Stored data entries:
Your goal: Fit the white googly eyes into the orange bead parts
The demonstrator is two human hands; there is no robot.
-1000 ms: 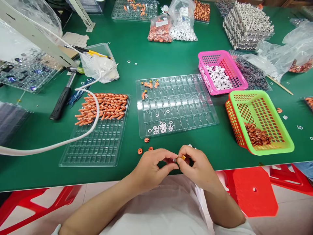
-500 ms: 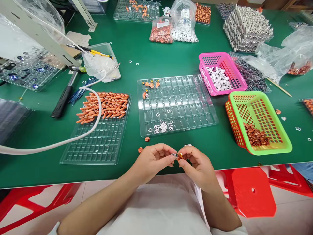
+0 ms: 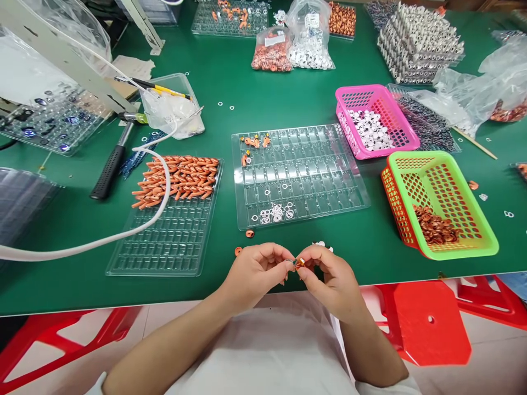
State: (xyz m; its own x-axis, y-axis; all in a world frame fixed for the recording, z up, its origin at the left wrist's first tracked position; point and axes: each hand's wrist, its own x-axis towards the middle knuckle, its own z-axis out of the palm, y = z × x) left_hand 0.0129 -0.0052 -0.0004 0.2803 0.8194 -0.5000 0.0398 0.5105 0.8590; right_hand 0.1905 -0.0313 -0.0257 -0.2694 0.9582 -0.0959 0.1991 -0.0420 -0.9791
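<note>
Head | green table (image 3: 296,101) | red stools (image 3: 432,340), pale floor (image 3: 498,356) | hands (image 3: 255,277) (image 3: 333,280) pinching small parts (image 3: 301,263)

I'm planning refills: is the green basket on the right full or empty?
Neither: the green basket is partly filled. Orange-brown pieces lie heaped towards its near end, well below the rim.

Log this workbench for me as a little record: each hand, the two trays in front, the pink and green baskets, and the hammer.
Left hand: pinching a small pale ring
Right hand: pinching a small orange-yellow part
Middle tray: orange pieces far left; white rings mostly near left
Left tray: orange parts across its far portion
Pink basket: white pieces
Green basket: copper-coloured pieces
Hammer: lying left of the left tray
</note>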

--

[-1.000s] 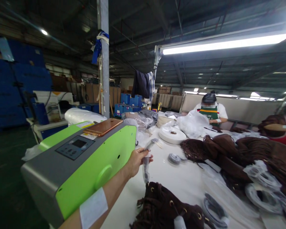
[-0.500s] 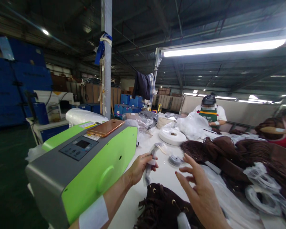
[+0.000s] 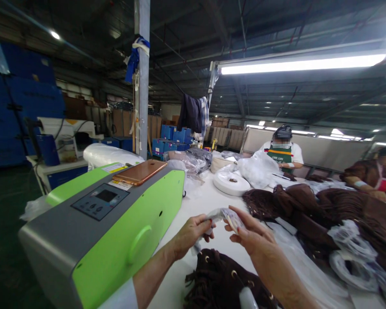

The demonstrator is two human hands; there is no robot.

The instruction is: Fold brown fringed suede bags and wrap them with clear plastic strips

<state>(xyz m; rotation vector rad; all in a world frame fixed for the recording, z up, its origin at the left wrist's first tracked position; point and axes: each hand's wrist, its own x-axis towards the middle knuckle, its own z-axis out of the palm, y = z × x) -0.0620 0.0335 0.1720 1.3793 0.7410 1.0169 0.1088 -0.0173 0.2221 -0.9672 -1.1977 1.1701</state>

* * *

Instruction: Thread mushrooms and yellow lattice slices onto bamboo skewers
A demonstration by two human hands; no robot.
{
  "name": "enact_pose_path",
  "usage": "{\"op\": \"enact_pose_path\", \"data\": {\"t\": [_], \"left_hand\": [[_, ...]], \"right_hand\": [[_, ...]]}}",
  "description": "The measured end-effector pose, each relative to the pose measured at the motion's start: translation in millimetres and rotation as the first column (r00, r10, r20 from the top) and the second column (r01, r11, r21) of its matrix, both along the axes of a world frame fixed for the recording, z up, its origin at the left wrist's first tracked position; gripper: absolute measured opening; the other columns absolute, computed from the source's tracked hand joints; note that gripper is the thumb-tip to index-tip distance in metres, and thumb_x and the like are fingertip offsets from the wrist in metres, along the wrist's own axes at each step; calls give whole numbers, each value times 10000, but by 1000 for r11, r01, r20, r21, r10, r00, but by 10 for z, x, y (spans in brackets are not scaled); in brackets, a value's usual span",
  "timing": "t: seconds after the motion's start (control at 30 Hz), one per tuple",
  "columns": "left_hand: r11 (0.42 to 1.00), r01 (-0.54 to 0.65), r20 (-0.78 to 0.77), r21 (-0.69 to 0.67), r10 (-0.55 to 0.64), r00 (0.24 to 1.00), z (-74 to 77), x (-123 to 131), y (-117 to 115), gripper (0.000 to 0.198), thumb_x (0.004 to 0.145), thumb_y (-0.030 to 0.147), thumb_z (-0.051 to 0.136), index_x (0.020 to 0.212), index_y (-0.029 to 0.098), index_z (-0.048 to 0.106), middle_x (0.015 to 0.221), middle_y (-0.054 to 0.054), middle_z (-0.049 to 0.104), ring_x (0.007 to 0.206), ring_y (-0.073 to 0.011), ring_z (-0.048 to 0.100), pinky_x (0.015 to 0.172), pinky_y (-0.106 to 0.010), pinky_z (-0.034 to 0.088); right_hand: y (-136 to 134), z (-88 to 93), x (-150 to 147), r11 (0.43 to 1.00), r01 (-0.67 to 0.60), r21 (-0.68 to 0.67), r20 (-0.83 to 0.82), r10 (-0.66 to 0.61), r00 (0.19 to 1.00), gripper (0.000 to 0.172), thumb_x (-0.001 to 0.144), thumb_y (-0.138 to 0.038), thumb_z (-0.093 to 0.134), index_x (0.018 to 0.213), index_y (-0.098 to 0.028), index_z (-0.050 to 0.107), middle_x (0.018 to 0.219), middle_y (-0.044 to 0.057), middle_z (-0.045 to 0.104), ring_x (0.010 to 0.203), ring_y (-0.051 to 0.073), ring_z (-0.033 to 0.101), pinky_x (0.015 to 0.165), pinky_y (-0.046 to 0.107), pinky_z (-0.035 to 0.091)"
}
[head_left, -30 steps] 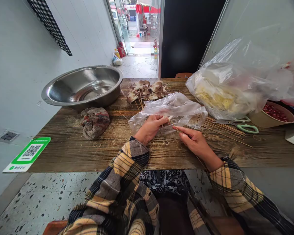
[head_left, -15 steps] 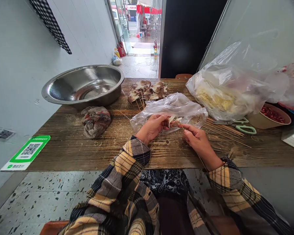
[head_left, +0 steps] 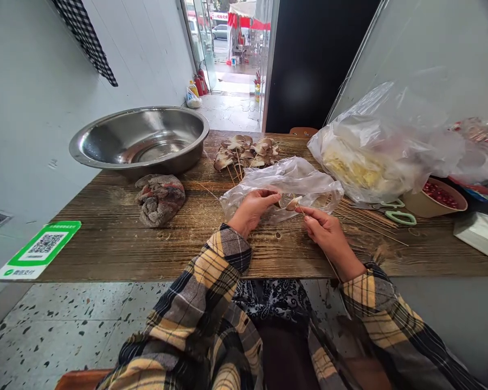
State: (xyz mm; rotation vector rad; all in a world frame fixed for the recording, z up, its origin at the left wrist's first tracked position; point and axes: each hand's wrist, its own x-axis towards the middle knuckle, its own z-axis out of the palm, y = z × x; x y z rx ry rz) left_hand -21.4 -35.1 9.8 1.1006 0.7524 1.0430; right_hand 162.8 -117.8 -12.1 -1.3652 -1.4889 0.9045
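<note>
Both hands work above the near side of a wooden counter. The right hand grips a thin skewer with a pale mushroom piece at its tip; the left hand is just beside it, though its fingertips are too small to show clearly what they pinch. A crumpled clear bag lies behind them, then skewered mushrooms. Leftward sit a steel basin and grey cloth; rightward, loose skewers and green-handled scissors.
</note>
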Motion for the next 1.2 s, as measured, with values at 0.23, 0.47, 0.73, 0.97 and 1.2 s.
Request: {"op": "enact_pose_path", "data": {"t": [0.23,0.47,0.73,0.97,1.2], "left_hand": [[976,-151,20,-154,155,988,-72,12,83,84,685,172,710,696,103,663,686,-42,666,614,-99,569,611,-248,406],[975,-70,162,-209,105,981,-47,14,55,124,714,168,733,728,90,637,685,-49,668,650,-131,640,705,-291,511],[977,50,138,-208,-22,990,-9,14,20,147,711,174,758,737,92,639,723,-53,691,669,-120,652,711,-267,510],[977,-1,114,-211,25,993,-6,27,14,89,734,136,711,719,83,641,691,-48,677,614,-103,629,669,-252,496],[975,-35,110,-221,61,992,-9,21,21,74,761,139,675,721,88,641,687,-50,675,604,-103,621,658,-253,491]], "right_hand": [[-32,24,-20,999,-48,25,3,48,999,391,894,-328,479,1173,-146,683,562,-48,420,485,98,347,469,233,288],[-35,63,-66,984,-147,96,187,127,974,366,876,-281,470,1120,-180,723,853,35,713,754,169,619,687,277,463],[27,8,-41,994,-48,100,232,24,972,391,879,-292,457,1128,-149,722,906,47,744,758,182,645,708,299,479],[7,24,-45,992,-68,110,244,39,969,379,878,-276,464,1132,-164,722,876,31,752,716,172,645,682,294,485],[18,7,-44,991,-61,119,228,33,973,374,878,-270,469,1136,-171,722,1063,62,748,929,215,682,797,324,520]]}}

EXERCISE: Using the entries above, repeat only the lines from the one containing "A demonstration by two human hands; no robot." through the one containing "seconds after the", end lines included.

PROBLEM SOLUTION:
A demonstration by two human hands; no robot.
{
  "name": "enact_pose_path",
  "usage": "{\"op\": \"enact_pose_path\", \"data\": {\"t\": [_], \"left_hand\": [[_, ...]], \"right_hand\": [[_, ...]]}}",
  "description": "The measured end-effector pose, each relative to the pose measured at the motion's start: translation in millimetres and rotation as the first column (r00, r10, r20 from the top) and the second column (r01, r11, r21) of its matrix, both along the axes of a world frame fixed for the recording, z up, its origin at the left wrist's first tracked position; gripper: absolute measured opening; the other columns absolute, computed from the source's tracked hand joints; note that gripper is the thumb-tip to index-tip distance in metres, and thumb_x and the like are fingertip offsets from the wrist in metres, along the wrist's own axes at each step; calls give whole numbers, each value times 10000, but by 1000 for r11, r01, r20, r21, r10, r00, but by 10 for z, x, y (spans in brackets are not scaled); in brackets, a value's usual span",
  "timing": "t: seconds after the motion's start (control at 30 Hz), one per tuple",

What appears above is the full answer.